Indonesia has reported that a missing boat with 53 people “drowned” after finding debris on the shores of Lake Bali is believed to have been in the ship.
“With the evidence we found that we believe it came from a submarine, we have now moved from the ‘missing missing’ section to the ‘sub sunk’,” said Admiral Yudo Margono, Indonesian military chief of staff, pointing out the debris found in the search. KRI Nanggala-402, which went missing in deep water near Bali during a workout on Wednesday.
Among those thought to be dead was Harry Setiawan, an Indonesian naval officer.
The loss of a senior, a craftsman and a crew is a dangerous restoration of the military in this country at a time when territorial disputes and spear competition are heating up in the region.
Officials had predicted that diesel fuel, built forty years ago, would end Saturday morning.
Indonesia continues to hunt alongside special aircraft and rescue ships shipped by US, Australia, Singapore, Malaysia and India.
“The depth of the sea we have identified is 850 meters, which is very difficult and causes a lot of trouble,” Margono said at the end of Saturday. It is more than three times the depth that experts say the ship can safely navigate.
Indonesian navy operates five warships. Two, including those who have now drowned, were arrested in Germany and the rest in South Korea.
Jakarta is importing seven additional ships to be built in Russia and abroad, while Southeast Asian countries want to deal with the radical change in Chinese military presence. Beijing in 2019 was the second largest military operator in the world after the US, according to the Stockholm International Peace Research Institute.
Indonesian military casualties rose by 69% between 2010 and 2019, the fourth largest jump in Asia Pacific, according to SIPRI.
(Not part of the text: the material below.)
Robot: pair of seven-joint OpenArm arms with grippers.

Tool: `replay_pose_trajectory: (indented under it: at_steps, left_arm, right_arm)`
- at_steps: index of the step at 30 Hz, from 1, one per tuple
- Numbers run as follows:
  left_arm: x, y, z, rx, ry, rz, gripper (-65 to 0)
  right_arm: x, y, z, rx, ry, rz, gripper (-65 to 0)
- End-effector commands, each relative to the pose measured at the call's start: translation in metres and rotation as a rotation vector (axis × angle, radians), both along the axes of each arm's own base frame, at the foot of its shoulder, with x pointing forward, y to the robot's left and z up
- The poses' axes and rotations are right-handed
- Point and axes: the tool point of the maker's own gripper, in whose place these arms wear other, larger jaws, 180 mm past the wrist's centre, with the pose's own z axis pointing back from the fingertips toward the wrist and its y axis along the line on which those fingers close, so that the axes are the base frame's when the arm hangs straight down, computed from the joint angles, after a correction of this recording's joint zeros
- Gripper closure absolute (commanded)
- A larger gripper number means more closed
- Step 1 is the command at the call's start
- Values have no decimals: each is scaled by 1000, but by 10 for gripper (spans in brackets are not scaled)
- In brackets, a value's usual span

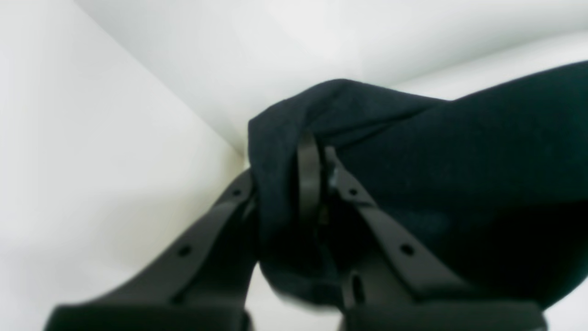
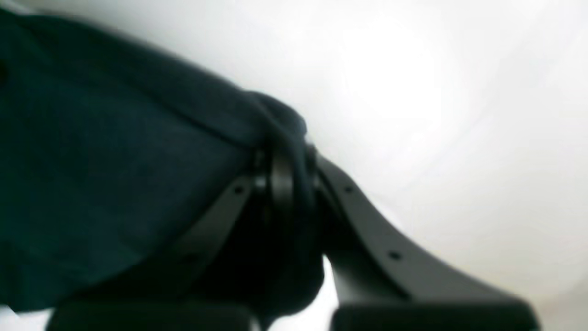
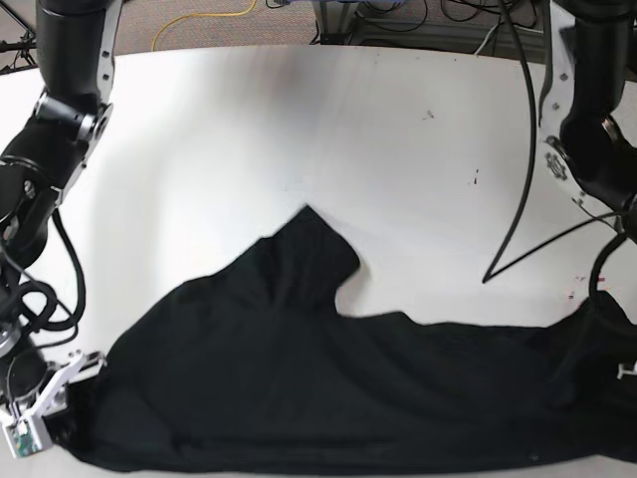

“China’s rise as a regional military force and its rhetoric in the South China Sea has been a major security threat to many Southeast Asian countries,” he said. paper author Siemon T. Wezeman, senior researcher at SIPRI.
Southeast Asian military spending rose by at least 33% between 2009 and 2018, “more than the global increase [in] wasting military money, ”said Wezeman.
Managing its vast seas and thousands of islands is a challenge for Indonesia, which has been at loggerheads with China over fishing rights in the South China Sea and elsewhere.
The need to replace the old weapons – which in most developed countries “would have already been changed or become more sophisticated” – is also driving a war in Southeast Asia, says Wezeman, adding that Indonesia’s largest warships in 2012 were second-hand is between 25 and 40 years old.
KRI Nanggala-402 was built 41 years ago and operated in South Korea in 2012.
Indonesian naval forces on Wednesday said the blackout had probably occurred “diving into the water”, causing shipwreck.